Miguel Ángel Dionisio


El agua de la Virgen

Un año más, al igual que tantas poblaciones españolas en estos días, Toledo se dispone a celebrar sus ferias y fiestas, en torno a la advocación secular de la Virgen del Sagrario, venerada en la Catedral Primada, coincidiendo con el día de la Ascensión de María. Unas fiestas que, quizá por las fechas, en medio de los calores de agosto, no terminan de alcanzar el relieve que deberían, pero que, en cualquier caso, suponen para nuestra ciudad unos días de alegría, diversión, reencuentro y devoción.

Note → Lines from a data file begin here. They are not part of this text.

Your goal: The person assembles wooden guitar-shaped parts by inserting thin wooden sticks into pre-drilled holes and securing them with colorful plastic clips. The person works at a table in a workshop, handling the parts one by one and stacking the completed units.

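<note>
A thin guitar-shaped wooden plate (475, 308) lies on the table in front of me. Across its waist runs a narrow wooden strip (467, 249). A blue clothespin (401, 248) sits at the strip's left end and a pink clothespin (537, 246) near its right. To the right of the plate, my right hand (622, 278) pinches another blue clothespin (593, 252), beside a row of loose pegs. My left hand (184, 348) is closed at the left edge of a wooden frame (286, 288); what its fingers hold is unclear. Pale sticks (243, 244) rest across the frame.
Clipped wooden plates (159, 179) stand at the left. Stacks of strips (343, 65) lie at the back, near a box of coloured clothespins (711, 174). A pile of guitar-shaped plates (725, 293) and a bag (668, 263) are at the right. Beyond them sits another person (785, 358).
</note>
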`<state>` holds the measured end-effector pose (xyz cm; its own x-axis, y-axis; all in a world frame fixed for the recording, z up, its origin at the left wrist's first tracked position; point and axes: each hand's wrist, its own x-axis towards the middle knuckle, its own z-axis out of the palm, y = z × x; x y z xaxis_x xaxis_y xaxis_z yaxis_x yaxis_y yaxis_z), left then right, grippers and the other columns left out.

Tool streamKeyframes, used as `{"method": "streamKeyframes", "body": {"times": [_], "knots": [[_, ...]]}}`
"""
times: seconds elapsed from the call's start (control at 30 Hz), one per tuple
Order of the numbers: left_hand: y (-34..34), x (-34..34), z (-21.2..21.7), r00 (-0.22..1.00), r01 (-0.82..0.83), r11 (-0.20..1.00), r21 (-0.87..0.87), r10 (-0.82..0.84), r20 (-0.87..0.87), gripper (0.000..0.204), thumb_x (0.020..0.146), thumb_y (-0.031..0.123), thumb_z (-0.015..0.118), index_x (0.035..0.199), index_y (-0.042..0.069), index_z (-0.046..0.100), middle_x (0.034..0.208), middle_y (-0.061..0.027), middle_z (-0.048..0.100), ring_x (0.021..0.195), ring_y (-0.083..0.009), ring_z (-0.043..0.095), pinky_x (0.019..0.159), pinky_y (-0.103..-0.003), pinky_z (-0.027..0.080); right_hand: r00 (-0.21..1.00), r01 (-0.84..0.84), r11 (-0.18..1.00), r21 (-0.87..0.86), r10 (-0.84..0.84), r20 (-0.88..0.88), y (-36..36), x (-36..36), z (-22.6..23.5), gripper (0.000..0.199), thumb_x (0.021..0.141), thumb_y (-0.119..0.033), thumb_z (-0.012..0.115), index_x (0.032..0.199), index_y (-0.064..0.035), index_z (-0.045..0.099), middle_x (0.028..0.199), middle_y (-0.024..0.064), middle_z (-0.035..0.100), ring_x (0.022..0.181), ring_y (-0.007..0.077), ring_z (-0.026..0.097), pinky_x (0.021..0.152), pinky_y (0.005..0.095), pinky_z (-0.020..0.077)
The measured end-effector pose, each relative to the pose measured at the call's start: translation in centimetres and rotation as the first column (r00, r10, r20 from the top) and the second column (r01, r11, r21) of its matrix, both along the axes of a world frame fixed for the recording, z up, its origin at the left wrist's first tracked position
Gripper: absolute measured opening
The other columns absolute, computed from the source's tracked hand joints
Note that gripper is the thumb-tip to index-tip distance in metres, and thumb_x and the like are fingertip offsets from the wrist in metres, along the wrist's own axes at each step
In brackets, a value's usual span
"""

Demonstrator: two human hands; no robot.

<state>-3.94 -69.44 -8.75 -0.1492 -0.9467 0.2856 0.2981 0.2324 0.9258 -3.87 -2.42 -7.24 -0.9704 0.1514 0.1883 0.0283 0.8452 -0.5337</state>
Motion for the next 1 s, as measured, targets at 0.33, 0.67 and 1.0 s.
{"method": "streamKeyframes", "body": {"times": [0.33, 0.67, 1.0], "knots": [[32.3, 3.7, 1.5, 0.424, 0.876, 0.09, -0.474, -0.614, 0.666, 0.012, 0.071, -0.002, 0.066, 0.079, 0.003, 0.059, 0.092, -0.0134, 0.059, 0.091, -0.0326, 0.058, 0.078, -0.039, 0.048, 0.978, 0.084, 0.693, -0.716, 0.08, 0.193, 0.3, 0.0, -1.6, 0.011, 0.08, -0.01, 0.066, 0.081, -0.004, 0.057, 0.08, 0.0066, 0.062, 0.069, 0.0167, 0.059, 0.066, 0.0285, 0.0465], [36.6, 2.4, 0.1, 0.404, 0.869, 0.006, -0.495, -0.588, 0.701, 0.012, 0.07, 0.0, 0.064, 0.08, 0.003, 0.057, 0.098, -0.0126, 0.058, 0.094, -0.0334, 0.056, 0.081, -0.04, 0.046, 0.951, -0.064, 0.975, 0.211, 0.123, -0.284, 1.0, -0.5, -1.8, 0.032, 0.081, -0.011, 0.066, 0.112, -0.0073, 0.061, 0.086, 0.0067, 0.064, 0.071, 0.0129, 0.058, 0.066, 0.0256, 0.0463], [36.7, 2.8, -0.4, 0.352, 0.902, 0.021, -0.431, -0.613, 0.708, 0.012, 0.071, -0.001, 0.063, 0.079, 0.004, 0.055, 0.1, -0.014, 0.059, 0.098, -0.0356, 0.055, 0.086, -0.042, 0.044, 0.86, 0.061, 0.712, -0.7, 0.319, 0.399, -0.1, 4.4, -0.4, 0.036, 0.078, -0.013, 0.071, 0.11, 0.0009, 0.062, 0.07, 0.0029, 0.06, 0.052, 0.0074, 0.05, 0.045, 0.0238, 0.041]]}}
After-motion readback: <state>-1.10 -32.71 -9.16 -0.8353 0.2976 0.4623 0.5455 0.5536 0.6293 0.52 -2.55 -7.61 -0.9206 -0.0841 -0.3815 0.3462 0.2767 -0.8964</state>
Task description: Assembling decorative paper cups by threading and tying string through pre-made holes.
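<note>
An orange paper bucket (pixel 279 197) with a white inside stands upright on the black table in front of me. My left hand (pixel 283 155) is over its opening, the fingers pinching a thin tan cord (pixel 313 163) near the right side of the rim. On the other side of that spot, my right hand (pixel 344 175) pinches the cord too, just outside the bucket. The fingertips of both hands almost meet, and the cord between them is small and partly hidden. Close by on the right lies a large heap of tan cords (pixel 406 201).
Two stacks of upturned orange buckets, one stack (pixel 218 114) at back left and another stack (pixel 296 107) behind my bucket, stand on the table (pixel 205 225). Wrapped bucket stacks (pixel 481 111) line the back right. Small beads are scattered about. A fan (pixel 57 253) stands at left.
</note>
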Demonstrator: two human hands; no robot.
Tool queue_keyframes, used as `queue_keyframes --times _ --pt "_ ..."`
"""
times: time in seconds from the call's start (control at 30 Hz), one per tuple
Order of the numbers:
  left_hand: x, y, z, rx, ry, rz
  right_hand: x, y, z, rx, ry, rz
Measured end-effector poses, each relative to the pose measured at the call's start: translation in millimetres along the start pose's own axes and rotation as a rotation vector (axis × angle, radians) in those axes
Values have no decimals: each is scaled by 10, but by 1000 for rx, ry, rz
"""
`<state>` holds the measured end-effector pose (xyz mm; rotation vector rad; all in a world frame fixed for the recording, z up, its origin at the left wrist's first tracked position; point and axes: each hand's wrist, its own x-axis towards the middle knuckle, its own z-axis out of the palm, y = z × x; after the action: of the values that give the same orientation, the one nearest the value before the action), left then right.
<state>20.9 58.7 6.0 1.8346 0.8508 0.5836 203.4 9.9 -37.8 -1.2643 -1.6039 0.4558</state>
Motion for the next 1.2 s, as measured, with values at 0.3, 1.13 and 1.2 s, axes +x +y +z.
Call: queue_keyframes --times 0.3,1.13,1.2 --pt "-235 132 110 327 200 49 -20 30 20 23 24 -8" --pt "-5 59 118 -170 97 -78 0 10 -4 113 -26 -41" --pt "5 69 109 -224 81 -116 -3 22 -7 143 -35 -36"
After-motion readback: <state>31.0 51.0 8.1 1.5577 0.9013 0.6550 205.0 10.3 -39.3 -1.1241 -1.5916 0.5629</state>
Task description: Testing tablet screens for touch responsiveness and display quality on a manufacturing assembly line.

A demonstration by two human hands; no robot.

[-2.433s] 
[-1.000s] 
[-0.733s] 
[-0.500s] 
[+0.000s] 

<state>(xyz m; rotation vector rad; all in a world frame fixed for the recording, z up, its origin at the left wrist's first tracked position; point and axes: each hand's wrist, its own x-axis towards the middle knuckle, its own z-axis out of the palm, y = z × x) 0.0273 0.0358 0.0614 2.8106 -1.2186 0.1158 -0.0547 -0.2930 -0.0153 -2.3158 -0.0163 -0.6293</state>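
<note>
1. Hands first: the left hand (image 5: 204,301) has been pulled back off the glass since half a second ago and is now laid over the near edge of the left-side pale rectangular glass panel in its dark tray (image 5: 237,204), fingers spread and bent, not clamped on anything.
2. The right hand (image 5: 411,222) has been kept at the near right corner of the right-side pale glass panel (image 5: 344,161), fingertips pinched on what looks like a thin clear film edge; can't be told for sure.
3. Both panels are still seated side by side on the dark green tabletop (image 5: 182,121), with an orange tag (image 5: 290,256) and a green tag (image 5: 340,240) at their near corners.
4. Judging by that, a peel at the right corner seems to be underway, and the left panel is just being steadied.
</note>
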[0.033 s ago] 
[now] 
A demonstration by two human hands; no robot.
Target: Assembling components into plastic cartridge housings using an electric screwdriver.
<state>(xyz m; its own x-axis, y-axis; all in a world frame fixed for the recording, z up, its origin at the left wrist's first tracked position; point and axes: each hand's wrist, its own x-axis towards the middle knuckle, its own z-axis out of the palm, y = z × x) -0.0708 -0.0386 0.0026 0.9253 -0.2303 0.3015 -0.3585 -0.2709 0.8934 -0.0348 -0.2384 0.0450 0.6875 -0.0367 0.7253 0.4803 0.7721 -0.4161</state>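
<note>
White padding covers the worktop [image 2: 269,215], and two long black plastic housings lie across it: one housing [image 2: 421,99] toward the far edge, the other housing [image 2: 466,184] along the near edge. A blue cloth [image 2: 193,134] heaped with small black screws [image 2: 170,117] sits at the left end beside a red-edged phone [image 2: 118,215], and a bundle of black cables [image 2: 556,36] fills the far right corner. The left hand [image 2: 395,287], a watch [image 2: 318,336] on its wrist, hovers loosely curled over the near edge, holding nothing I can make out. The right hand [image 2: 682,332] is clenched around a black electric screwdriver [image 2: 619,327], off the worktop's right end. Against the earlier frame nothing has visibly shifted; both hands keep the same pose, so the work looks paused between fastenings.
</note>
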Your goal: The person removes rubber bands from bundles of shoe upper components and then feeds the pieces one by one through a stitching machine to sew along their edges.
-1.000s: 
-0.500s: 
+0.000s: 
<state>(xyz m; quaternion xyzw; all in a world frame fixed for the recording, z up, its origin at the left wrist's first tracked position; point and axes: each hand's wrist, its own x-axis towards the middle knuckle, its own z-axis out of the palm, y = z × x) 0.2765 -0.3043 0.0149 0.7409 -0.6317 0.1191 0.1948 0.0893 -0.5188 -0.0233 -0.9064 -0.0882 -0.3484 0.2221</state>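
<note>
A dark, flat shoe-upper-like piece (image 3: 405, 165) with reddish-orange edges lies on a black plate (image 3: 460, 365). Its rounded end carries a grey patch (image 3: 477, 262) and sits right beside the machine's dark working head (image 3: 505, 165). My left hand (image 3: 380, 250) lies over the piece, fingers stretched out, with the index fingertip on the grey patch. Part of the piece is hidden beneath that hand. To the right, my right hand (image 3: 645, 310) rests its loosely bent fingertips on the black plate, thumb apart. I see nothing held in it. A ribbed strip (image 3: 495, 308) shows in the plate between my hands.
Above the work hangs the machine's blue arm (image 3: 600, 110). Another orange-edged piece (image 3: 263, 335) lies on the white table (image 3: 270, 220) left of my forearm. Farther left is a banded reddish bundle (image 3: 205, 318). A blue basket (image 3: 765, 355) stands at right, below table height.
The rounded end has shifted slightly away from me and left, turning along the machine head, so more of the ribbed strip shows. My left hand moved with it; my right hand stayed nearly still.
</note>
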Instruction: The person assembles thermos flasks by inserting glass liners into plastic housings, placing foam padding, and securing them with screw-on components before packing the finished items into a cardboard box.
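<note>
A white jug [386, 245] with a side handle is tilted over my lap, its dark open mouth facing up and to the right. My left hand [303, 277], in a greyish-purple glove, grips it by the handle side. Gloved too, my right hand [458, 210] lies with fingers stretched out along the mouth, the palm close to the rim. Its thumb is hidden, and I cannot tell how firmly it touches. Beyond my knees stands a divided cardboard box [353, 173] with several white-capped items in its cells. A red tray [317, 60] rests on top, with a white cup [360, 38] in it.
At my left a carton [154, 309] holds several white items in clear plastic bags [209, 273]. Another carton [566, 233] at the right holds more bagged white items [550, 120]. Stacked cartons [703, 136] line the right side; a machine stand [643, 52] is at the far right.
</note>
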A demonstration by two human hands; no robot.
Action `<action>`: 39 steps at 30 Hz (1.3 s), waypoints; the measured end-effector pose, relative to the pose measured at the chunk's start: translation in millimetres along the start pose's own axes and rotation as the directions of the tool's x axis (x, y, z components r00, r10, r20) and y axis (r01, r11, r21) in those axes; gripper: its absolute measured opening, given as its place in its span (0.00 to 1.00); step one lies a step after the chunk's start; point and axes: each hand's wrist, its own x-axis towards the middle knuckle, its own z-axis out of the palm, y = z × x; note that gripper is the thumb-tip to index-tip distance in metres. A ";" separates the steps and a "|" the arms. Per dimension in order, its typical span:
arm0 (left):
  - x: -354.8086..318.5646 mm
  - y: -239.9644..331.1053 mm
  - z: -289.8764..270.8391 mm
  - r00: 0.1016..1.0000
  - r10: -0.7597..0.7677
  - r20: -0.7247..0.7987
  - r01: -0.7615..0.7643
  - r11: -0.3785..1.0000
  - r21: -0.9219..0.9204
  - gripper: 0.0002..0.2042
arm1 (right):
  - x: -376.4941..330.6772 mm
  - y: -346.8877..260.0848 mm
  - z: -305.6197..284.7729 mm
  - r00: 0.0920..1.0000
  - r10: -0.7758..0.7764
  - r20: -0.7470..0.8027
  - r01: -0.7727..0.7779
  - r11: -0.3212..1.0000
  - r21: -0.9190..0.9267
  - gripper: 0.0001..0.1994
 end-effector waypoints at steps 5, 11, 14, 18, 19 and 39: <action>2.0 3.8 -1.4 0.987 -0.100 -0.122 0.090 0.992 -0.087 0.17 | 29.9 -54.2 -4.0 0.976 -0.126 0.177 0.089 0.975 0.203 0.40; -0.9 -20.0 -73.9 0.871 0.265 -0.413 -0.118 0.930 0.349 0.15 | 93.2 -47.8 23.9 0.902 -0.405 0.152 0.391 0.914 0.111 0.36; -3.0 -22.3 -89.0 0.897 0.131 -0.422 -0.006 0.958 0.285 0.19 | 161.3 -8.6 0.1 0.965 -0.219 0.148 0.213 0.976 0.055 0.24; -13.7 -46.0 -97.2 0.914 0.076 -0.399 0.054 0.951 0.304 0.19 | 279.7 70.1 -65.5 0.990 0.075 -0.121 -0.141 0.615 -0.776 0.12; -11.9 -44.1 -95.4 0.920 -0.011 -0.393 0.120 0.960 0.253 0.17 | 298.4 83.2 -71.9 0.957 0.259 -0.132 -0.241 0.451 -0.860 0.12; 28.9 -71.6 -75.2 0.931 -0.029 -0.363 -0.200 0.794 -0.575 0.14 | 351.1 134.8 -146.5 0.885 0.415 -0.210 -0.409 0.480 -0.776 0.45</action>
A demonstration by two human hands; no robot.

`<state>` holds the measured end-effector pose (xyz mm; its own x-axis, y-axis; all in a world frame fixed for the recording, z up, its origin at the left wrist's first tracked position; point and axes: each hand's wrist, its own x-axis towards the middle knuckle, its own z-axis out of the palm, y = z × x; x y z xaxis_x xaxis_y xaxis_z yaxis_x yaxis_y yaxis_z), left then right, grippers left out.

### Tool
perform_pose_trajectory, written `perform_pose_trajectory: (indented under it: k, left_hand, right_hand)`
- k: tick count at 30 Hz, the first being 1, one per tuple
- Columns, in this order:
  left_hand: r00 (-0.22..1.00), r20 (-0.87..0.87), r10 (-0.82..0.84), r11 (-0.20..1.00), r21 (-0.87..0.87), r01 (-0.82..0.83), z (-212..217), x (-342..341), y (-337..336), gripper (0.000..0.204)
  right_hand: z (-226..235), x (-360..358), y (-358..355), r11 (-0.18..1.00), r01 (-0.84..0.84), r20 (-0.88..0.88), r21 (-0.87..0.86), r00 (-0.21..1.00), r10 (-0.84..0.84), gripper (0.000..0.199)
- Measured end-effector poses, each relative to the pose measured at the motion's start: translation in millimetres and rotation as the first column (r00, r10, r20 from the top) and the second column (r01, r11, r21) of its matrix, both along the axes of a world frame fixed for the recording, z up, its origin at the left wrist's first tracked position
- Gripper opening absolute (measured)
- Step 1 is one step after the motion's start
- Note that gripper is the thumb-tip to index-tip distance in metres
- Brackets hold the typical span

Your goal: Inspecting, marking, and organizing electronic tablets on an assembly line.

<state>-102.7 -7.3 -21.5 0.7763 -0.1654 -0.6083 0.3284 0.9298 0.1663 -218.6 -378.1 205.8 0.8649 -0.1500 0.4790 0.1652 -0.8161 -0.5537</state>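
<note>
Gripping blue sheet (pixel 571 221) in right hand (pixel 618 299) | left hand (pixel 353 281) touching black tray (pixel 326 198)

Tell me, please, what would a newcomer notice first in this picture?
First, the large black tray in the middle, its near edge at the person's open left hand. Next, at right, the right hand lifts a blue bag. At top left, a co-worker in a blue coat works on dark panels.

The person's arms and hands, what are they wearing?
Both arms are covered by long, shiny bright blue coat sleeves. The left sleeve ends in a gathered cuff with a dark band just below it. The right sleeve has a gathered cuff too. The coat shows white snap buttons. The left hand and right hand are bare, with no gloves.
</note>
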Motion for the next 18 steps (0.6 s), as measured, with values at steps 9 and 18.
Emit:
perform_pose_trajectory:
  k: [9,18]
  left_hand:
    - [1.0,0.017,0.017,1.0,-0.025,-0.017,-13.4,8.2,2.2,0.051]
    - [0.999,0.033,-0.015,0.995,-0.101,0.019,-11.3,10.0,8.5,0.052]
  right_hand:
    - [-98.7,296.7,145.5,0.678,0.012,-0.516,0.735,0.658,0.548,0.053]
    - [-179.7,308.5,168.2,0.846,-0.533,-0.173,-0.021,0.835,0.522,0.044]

Ésta, verdadero núcleo del cual ha partido históricamente el desarrollo de la fiesta, está vinculada a la hermosa imagen románica de Nuestra Señora del Sagrario, que habitualmente se venera en la capilla del mismo nombre, erigida por el cardenal Sandoval y Rojas a principios del siglo XVII para albergar su propio sepulcro y el de sus familiares. La imagen se yergue en medio de la maravillosa obra de orfebrería que es el trono elaborado por Virgilio Fanelli en 1674, realmente espléndido tras su reciente restauración. La talla, aunque sé que esto es discutido y discutible, reluce en toda su belleza al no verse ocultada por los mantos que, sin embargo, vuelven a recubrirla para la celebración de su fiesta y que, aún a pesar de la pérdida, tras el robo de 1936, del llamado “de las ochenta mil perlas”, son magníficas piezas de arte textil. En estos días, además, en lugar de la replica de la corona de Sancho IV que luce en su capilla, aparece con la que se utilizó en la coronación canónica de 1926.

La veneración a la imagen de la Virgen proviene de la Edad Media, teniendo desde el principio un profundo arraigo popular, así como una extensión fuera de nuestra ciudad que alcanzaba a lugares como Illescas o Ajofrín, siendo esta villa señorío donado al patrimonio de Santa María,  administrado por el cabildo, que erigió en 1624 la fuente que aún se puede ver en la plaza.

Alfonso X compuso en honor de la Virgen toledana algunas de sus cantigas y poetas como Lope, Calderón, Tirso o Elisio de Medinilla le dedicaron versos. Los reyes de la Casa de Austria fueron también grandes devotos de nuestra patrona, haciendo donaciones que enriquecieron el patrimonio artístico catedralicio.

Pero quizá una de las cosas más peculiares de este día es la tradición de beber el agua del pozo de la Virgen en los botijos que se ofrecen en el claustro. Una tradición típicamente toledana que llama la atención de visitantes y turistas, y que pone en juego la pericia de los bebedores, pues beber en botijo es todo un arte, que al menos el que esto escribe nunca ha sido capaz de dominar, aunque como contrapartida, el remojón de la camisa supone un alivio al calor africano que nos azota. Disfruten de la fiesta. Les deseo un feliz día de la Virgen del Sagrario.